Katyń
After almost a year and a half, I have finally finished seeing all five of the films nominated for the Best Foreign Film Oscar for 2007. To sum up, they are The Counterfeiters, which was the winner, Mongol, Beaufort, 12, and finally Katyń. It's a tough call, given that all the films have their faults, but I'm going with Katyń as my choice for the win.
Directed by legendary Polish director Andrzej Wajda, Katyń is loaded with political ramifications. At the heart of it is a massacre of Polish army officers and intellectuals committed by the Soviets shortly after the outbreak of World War II. Once the Soviets seized control of Poland, they blamed it on the Germans. As Wajda explains in an interview, the story was twofold: the crime, and the lie.
At first I found the film to be buckling under the weight of its own earnestness. Wajda, whose father died at Katyń, had wanted to make the film all of his career, but it was impossible to make until after 1989, when the Soviet system fell. Before that, anyone publicly denying the lie risked ending up in a gulag. Then it took him twelve years to come up with the perfect script.
The film begins with an intriguing scene that cleverly explicates the Polish predicament. Some people are crossing a bridge, fleeing from the Germans. At the other end of the bridge, people are rushing in the opposite direction, fleeing the Soviets. Truly these poor people were caught between a rock and a hard place, and amazingly for a film about World War II, it's the Russians who are depicted as the bad guys (although there's a scene in which the Nazis round up university professors and ship them off to a prison camp).
The script focuses largely on the women left behind, wondering if their husbands, sons or brothers are dead or alive. The main character, Anna (Maja Ostaszewska), perilously ventures to find her husband before he is shipped off to a prison camp. She then has to escape back to Krakow. A general's wife, Danuta Stenka, stoically tries to hold up, and after she learns her husband is dead struggles to keep from fighting against the Soviet authorities who insist that the Germans committed the crime. Another woman, Magdalena Cielecka, whose brother died there, stubbornly insists on having his tombstone engraved with the actual date of the massacre, rather than the Soviet fiction of a later date. It's telling that she is seen in a theater that is mounting a production of Antigone, the play by Sophocles which deals with a young woman who would rather be put to death than see her dead brother lie unburied on a battlefield.
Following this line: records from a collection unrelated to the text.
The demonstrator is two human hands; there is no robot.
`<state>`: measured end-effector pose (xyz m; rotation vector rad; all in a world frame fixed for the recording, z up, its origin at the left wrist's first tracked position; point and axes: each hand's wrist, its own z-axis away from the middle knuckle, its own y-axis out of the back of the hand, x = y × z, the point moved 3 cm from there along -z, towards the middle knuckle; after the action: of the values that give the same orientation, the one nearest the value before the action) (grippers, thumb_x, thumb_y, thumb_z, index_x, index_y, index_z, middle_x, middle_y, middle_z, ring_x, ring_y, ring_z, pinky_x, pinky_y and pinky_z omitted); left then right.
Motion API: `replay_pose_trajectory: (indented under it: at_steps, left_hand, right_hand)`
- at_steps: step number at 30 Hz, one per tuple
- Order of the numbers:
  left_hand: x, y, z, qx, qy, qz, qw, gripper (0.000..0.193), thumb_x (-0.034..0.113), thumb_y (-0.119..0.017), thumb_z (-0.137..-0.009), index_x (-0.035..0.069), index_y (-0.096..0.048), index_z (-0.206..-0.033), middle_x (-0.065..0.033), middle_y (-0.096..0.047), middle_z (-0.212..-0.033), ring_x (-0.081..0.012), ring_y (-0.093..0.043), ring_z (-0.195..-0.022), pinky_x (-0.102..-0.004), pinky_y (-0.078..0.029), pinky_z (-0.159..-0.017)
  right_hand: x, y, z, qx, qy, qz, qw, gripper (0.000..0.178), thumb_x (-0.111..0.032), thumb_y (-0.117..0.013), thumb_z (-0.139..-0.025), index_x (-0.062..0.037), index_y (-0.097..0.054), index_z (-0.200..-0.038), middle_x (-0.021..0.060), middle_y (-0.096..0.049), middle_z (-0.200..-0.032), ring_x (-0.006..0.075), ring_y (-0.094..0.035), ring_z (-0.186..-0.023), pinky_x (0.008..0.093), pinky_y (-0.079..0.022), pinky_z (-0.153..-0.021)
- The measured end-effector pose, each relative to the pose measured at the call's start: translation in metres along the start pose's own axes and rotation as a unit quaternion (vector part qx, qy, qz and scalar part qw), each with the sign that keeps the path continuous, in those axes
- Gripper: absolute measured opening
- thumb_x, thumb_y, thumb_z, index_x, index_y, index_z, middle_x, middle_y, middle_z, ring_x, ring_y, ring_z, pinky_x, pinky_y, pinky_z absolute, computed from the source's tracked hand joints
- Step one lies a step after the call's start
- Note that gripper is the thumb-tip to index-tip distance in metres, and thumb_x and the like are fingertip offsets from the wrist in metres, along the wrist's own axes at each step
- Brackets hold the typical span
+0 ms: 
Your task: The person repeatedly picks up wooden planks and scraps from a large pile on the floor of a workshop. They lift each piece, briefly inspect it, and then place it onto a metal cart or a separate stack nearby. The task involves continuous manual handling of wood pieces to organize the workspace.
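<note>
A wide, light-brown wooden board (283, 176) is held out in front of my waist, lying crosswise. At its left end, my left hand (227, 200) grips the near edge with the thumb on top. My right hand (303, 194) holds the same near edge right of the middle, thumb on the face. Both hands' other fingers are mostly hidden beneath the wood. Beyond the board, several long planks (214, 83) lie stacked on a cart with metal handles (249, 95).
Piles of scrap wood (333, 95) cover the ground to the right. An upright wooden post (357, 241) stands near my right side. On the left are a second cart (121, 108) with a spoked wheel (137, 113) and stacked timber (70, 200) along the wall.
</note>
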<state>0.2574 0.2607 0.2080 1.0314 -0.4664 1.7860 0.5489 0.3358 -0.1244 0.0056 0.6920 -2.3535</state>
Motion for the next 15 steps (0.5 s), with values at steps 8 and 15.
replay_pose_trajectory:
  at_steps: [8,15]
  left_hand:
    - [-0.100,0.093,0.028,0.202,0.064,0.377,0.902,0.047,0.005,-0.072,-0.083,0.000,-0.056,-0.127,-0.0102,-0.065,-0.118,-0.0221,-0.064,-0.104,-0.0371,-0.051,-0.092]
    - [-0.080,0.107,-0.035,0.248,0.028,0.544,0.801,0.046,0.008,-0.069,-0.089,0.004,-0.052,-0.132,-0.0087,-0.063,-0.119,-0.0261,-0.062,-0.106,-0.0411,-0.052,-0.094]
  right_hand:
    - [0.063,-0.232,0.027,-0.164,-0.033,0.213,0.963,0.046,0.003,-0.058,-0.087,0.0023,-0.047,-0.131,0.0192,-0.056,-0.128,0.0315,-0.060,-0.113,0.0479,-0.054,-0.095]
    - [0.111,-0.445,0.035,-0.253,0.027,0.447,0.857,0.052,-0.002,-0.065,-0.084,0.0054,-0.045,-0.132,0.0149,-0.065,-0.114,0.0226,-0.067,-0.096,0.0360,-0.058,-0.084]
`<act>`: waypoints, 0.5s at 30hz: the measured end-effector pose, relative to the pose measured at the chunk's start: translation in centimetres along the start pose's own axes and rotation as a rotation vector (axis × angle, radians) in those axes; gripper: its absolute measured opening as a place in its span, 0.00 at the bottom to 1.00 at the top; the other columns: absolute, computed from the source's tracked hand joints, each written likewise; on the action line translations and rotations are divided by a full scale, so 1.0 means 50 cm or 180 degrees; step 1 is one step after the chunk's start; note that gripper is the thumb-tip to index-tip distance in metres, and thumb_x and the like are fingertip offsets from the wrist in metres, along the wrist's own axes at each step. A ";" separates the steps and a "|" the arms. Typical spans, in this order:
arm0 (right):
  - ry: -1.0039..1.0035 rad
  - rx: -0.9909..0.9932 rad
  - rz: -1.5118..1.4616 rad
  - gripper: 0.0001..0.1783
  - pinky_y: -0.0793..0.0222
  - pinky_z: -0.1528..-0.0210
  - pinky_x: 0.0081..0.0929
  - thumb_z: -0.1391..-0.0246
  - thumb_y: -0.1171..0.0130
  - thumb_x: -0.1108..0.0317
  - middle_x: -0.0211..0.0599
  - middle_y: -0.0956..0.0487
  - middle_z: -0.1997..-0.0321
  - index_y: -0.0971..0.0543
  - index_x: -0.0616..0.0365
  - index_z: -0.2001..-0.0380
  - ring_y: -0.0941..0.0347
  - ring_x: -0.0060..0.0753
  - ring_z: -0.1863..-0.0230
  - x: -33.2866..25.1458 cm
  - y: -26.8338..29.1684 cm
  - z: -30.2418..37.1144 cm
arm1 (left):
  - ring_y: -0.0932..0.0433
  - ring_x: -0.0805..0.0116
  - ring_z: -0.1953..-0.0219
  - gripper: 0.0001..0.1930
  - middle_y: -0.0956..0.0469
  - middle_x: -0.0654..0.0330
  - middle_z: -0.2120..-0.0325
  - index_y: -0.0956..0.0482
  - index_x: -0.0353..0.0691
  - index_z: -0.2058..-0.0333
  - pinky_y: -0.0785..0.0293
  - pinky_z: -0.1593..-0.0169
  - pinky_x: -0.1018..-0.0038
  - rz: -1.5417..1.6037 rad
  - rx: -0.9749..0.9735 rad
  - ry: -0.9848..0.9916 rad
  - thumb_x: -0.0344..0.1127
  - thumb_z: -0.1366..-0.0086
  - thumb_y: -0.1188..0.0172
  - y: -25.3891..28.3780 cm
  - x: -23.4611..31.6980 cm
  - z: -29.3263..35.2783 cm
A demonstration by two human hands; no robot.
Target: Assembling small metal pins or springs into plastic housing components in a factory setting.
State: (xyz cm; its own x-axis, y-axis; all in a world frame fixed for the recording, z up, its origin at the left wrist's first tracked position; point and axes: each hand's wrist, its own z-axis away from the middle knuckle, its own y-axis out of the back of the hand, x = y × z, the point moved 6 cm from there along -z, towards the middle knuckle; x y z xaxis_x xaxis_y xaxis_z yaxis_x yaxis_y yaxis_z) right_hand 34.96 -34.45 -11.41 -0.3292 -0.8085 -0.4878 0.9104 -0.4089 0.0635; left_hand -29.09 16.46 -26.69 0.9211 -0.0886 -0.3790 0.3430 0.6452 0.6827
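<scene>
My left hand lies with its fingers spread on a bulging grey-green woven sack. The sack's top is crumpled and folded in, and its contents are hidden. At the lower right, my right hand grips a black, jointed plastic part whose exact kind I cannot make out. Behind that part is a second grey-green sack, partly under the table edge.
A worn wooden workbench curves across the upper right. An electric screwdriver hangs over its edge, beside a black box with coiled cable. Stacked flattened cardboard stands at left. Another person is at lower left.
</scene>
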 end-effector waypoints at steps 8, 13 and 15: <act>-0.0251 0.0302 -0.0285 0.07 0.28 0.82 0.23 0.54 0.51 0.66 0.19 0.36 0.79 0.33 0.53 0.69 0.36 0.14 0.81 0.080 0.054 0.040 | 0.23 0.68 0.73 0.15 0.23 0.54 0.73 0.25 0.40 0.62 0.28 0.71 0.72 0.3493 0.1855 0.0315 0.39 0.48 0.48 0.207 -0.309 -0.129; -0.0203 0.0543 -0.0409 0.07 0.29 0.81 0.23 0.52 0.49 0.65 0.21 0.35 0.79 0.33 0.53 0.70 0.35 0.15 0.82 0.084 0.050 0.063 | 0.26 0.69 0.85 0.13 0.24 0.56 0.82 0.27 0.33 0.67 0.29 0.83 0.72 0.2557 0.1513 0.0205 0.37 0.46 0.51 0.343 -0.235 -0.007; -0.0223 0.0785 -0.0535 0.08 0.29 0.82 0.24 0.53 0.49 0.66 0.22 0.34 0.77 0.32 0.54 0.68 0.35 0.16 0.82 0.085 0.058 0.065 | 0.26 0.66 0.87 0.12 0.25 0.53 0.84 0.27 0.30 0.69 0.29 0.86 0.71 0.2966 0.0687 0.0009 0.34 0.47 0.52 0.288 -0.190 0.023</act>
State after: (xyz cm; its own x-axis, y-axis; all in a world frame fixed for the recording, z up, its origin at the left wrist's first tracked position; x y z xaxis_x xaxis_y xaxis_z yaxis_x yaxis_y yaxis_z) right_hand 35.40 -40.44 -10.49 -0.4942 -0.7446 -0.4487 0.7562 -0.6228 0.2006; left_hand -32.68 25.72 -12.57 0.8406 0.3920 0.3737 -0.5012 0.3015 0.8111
There are some flaws to the film, though. I found Wajda's way of introducing characters abruptly a bit off-putting--one young man is introduced about half way through the film, focused on as a major character, and then killed off just as abruptly. I never was quite sure who Cielecka's character was supposed to be, and how she related to the others. Still, though, the film builds to a powerful climax. Wajda does not show us the massacre until the close of the film, cutting to it from the image of Ostaszewka's husband's blood-stained diary. It is here we learn, shockingly, that the prisoners were murdered methodically, one by one, as if they were cattle led through a slaughterhouse.